───── DATASET CONTENT ─────

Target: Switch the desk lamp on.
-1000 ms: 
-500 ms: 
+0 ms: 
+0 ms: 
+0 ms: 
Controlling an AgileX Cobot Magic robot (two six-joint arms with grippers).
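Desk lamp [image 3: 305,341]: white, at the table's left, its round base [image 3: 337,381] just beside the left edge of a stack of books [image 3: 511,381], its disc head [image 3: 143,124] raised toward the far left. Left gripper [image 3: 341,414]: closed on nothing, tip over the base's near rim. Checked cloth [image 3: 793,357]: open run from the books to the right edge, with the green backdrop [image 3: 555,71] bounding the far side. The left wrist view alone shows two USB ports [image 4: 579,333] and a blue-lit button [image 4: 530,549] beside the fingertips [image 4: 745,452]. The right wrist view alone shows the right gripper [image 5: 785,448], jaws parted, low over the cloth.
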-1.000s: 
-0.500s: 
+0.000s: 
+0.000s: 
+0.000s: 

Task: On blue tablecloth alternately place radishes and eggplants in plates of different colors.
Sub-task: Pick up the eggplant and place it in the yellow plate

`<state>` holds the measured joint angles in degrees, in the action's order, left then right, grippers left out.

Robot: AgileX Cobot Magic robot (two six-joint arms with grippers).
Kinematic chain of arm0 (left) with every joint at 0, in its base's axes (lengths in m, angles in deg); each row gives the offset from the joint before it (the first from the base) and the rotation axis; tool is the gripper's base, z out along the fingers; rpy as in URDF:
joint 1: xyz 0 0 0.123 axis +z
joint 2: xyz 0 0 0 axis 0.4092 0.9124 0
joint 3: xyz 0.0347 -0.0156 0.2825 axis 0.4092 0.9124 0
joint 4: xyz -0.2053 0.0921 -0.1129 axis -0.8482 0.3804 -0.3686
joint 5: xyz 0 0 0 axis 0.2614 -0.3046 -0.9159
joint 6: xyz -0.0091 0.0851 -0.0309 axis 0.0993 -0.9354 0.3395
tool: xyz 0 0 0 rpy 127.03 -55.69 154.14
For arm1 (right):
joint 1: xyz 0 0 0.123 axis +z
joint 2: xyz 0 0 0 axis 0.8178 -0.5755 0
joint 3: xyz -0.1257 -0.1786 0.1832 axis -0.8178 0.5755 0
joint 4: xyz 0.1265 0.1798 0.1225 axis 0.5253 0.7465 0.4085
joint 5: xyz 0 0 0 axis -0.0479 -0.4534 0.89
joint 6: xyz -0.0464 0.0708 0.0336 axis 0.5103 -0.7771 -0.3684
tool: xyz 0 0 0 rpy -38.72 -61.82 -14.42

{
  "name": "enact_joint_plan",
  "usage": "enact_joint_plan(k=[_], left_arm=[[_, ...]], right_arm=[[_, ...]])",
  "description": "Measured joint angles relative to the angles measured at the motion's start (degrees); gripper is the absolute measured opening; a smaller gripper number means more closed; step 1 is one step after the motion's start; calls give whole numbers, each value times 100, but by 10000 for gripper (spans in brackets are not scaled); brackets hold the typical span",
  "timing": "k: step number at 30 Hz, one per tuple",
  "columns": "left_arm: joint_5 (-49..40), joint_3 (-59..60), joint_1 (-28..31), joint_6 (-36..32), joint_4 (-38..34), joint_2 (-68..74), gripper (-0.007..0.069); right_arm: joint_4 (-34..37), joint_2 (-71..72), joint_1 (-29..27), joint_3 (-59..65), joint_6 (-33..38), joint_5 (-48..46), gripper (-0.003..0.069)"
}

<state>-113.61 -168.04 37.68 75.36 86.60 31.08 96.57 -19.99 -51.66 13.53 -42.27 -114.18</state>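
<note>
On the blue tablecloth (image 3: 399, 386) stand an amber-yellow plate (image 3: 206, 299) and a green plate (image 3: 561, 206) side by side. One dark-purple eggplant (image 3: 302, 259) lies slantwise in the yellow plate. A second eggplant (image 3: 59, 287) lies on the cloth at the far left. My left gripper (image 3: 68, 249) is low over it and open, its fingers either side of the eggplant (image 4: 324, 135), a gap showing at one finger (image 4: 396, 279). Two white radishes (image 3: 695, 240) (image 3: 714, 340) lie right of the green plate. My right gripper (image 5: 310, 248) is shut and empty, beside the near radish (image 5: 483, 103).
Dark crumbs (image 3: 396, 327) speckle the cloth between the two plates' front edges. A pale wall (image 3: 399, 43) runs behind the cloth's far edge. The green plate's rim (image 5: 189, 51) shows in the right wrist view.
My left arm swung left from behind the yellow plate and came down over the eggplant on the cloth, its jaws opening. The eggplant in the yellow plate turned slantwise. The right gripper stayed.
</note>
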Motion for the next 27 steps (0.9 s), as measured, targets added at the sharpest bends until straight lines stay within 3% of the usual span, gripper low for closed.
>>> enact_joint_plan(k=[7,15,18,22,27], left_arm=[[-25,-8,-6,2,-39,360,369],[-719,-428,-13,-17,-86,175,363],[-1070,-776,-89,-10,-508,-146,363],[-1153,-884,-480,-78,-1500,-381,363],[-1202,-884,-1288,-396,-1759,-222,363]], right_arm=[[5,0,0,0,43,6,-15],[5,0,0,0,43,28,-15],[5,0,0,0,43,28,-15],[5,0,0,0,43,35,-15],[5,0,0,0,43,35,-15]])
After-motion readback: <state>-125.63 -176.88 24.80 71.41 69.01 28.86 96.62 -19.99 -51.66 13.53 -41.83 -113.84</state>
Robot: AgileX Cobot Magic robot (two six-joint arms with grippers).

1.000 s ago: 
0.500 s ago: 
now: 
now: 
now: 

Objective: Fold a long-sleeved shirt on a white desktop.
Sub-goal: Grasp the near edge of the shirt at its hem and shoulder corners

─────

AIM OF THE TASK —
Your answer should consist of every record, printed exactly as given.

RESULT FOR THIS EXERCISE —
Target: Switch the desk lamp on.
-1000 ms: 
-500 ms: 
+0 ms: 
+0 ms: 
+0 ms: 
Controlling an AgileX Cobot Magic robot (two six-joint arms with grippers).
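Desk lamp [image 3: 305,341]: white, at the table's left, its round base [image 3: 337,381] just beside the left edge of a stack of books [image 3: 511,381], its disc head [image 3: 143,124] raised toward the far left. Left gripper [image 3: 341,414]: closed on nothing, tip over the base's near rim. Checked cloth [image 3: 793,357]: open run from the books to the right edge, with the green backdrop [image 3: 555,71] bounding the far side. The left wrist view alone shows two USB ports [image 4: 579,333] and a blue-lit button [image 4: 530,549] beside the fingertips [image 4: 745,452]. The right wrist view alone shows the right gripper [image 5: 785,448], jaws parted, low over the cloth.
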-1.000s: 
-0.500s: 
+0.000s: 
+0.000s: 
+0.000s: 

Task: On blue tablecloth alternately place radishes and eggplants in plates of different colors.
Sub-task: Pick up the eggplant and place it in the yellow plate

`<state>` holds the measured joint angles in degrees, in the action's order, left then right, grippers left out.

Robot: AgileX Cobot Magic robot (two six-joint arms with grippers).
Kinematic chain of arm0 (left) with every joint at 0, in its base's axes (lengths in m, angles in deg); each row gives the offset from the joint before it (the first from the base) and the rotation axis; tool is the gripper's base, z out along the fingers; rpy as in URDF:
joint 1: xyz 0 0 0.123 axis +z
joint 2: xyz 0 0 0 axis 0.4092 0.9124 0
joint 3: xyz 0.0347 -0.0156 0.2825 axis 0.4092 0.9124 0
joint 4: xyz -0.2053 0.0921 -0.1129 axis -0.8482 0.3804 -0.3686
joint 5: xyz 0 0 0 axis 0.2614 -0.3046 -0.9159
joint 6: xyz -0.0091 0.0851 -0.0309 axis 0.0993 -0.9354 0.3395
tool: xyz 0 0 0 rpy 127.03 -55.69 154.14
For arm1 (right):
joint 1: xyz 0 0 0.123 axis +z
joint 2: xyz 0 0 0 axis 0.8178 -0.5755 0
joint 3: xyz -0.1257 -0.1786 0.1832 axis -0.8178 0.5755 0
joint 4: xyz 0.1265 0.1798 0.1225 axis 0.5253 0.7465 0.4085
joint 5: xyz 0 0 0 axis -0.0479 -0.4534 0.89
joint 6: xyz -0.0464 0.0708 0.0336 axis 0.5103 -0.7771 -0.3684
tool: xyz 0 0 0 rpy -38.72 -61.82 -14.42

{
  "name": "enact_joint_plan",
  "usage": "enact_joint_plan(k=[_], left_arm=[[_, ...]], right_arm=[[_, ...]])",
  "description": "Measured joint angles relative to the angles measured at the motion's start (degrees); gripper is the absolute measured opening; a smaller gripper number means more closed; step 1 is one step after the motion's start; calls give whole numbers, each value times 100, but by 10000 for gripper (spans in brackets are not scaled); brackets hold the typical span",
  "timing": "k: step number at 30 Hz, one per tuple",
  "columns": "left_arm: joint_5 (-49..40), joint_3 (-59..60), joint_1 (-28..31), joint_6 (-36..32), joint_4 (-38..34), joint_2 (-68..74), gripper (-0.007..0.069); right_arm: joint_4 (-34..37), joint_2 (-71..72), joint_1 (-29..27), joint_3 (-59..65), joint_6 (-33..38), joint_5 (-48..46), gripper (-0.003..0.069)"
}

<state>-113.61 -168.04 37.68 75.36 86.60 31.08 96.57 -19.99 -51.66 13.53 -42.27 -114.18</state>
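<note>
On the blue tablecloth (image 3: 399, 386) stand an amber-yellow plate (image 3: 206, 299) and a green plate (image 3: 561, 206) side by side. One dark-purple eggplant (image 3: 302, 259) lies slantwise in the yellow plate. A second eggplant (image 3: 59, 287) lies on the cloth at the far left. My left gripper (image 3: 68, 249) is low over it and open, its fingers either side of the eggplant (image 4: 324, 135), a gap showing at one finger (image 4: 396, 279). Two white radishes (image 3: 695, 240) (image 3: 714, 340) lie right of the green plate. My right gripper (image 5: 310, 248) is shut and empty, beside the near radish (image 5: 483, 103).
Dark crumbs (image 3: 396, 327) speckle the cloth between the two plates' front edges. A pale wall (image 3: 399, 43) runs behind the cloth's far edge. The green plate's rim (image 5: 189, 51) shows in the right wrist view.
My left arm swung left from behind the yellow plate and came down over the eggplant on the cloth, its jaws opening. The eggplant in the yellow plate turned slantwise. The right gripper stayed.
</note>
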Motion for the next 27 steps (0.9 s), as measured, targets added at the sharpest bends until straight lines stay within 3% of the usual span, gripper low for closed.
>>> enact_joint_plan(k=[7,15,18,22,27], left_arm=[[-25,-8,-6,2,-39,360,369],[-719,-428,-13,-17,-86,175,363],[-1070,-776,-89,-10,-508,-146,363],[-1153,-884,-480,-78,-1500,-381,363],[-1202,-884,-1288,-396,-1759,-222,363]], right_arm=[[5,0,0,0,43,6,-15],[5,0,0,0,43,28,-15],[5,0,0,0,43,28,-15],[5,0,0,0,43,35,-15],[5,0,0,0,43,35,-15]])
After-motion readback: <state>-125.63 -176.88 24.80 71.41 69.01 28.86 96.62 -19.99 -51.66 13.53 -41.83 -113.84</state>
Robot: AgileX Cobot Magic robot (two six-joint arms with grippers).

1.000 s ago: 
0.500 s ago: 
now: 
now: 
now: 

Objective: Fold a long-sleeved shirt on a white desktop.
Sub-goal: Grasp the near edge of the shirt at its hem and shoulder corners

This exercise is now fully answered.